- [Task description] Report every line from the material that contains the word "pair".
━━━ Data for this task ━━━
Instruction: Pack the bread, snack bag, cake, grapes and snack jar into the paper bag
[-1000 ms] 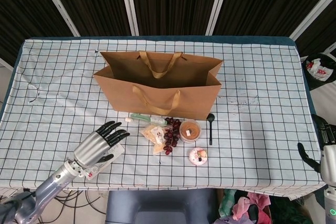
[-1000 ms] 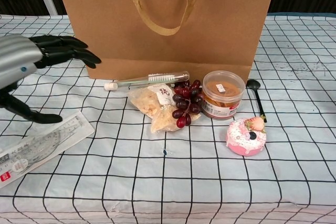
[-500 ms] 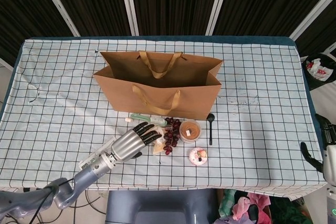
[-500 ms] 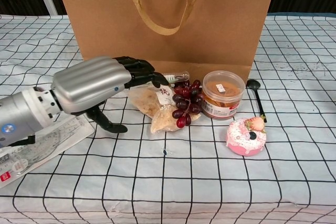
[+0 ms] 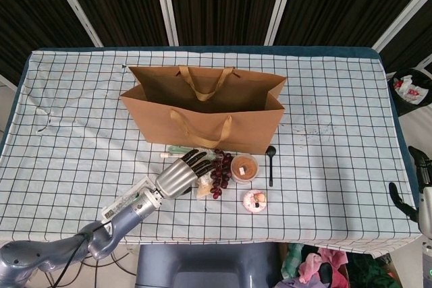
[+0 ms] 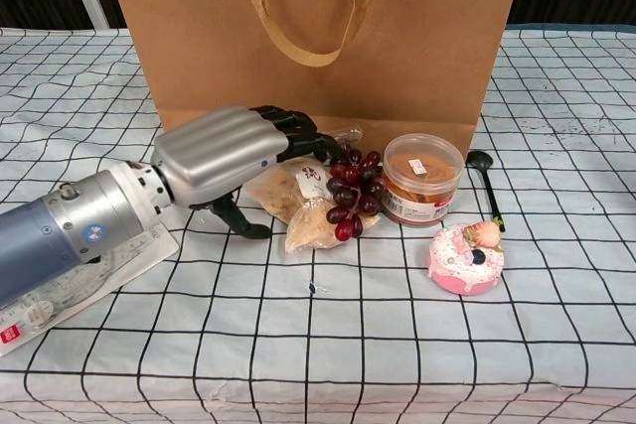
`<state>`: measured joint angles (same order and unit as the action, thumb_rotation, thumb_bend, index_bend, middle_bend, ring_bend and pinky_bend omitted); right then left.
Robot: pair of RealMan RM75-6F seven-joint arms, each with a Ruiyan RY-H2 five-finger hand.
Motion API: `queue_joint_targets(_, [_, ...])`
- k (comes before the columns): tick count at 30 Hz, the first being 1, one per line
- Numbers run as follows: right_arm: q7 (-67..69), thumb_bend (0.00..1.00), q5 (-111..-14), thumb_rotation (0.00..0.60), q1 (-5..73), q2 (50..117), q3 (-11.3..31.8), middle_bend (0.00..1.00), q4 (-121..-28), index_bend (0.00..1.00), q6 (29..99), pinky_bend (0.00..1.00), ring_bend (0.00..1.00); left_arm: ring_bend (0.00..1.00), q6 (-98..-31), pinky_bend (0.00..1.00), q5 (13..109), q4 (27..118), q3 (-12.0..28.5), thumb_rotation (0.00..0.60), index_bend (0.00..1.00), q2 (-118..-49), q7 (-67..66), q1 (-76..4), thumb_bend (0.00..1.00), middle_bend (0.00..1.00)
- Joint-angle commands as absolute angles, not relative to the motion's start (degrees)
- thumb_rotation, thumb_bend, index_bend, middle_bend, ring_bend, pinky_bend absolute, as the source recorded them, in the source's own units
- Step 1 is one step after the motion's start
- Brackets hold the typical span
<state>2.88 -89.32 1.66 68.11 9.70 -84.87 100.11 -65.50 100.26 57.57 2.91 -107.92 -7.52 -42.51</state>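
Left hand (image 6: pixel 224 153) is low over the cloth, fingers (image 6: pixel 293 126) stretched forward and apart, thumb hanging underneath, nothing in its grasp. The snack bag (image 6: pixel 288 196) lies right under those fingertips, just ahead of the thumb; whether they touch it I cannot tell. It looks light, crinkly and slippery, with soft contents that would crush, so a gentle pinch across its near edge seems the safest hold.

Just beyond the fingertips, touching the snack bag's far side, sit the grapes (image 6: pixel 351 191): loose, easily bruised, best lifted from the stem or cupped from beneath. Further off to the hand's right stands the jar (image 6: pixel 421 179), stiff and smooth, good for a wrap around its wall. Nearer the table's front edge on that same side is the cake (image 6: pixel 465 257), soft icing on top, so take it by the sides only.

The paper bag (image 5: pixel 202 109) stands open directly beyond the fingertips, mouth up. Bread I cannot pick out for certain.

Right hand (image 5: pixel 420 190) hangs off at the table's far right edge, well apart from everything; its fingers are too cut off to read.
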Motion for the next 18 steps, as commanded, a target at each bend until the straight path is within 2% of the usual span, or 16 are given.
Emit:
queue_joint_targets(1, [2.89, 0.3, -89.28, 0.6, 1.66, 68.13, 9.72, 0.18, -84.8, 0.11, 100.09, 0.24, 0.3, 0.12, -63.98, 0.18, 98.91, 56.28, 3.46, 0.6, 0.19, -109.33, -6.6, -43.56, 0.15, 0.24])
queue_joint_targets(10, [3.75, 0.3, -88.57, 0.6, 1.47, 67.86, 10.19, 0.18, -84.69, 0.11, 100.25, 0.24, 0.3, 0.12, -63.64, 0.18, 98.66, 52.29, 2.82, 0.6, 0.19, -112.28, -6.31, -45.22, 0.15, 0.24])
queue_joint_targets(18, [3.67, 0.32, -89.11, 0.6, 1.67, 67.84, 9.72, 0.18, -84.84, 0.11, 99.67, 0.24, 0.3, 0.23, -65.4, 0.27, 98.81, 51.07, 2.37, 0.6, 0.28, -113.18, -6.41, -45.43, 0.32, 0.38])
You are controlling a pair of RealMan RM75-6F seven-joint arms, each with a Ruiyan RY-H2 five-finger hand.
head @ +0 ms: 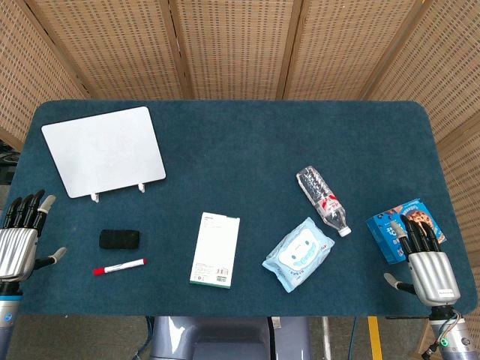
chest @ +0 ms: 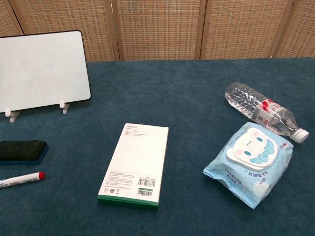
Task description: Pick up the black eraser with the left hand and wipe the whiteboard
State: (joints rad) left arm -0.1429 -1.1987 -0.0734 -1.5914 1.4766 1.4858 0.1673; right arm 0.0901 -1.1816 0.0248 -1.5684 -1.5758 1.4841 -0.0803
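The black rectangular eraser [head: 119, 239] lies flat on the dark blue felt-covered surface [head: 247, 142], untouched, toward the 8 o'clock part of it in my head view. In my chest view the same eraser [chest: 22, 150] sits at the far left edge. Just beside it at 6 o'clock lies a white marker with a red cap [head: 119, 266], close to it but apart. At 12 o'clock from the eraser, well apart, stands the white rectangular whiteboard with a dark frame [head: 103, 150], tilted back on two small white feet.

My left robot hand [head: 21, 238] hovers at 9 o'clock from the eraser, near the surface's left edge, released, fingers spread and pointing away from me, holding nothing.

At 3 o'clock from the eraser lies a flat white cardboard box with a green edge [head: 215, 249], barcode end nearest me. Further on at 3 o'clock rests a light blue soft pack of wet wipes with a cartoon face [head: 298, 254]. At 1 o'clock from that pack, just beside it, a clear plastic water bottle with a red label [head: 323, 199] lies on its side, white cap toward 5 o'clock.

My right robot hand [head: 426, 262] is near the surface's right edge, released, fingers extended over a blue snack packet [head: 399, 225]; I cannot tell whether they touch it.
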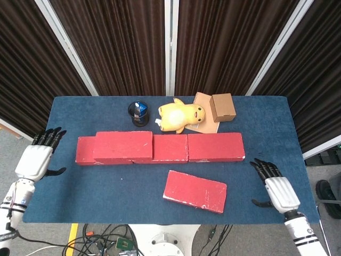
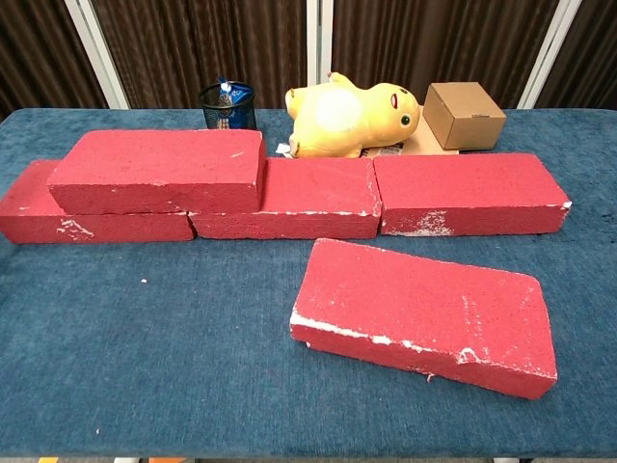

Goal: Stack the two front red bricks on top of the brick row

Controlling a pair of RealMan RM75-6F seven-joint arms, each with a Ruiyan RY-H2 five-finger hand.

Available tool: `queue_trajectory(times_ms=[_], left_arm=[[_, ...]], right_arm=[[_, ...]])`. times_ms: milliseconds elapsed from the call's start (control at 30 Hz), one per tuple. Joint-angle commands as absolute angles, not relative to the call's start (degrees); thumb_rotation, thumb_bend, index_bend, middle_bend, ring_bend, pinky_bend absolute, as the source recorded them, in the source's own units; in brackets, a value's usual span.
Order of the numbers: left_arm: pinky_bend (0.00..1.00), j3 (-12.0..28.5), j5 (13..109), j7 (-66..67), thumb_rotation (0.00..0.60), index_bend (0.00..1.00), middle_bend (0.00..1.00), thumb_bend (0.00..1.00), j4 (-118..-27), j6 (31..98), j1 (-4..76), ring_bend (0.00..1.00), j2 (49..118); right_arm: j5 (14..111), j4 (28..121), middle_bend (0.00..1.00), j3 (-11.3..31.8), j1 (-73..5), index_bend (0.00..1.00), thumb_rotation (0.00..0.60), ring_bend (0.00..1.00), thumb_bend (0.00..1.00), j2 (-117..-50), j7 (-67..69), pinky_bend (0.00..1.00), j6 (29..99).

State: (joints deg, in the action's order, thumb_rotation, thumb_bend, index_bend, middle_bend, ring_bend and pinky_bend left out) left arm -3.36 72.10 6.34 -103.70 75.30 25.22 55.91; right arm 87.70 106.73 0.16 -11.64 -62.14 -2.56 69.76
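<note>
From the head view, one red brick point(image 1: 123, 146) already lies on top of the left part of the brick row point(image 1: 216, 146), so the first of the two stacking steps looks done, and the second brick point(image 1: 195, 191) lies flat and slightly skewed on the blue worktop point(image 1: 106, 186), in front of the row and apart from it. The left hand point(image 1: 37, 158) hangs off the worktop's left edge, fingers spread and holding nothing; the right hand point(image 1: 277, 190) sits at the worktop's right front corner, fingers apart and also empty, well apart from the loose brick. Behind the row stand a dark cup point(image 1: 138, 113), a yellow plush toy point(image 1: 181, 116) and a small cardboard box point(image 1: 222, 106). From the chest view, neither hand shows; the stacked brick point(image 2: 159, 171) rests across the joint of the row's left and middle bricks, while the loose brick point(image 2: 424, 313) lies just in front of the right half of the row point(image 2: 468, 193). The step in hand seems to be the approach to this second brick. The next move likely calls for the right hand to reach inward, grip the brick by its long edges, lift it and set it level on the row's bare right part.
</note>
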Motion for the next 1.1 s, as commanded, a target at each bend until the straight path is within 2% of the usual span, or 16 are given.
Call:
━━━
- [Answer to the exercise]
Robot: pair of RealMan RM75-6F seven-joint arms, each with a Ruiyan RY-H2 five-finger hand.
You are controlling a pair of RealMan RM75-6F seven-joint arms, each with a Ruiyan RY-H2 five-finger hand.
Controlling a pair of RealMan RM75-6F seven-joint arms, each with a Ruiyan RY-H2 five-finger hand.

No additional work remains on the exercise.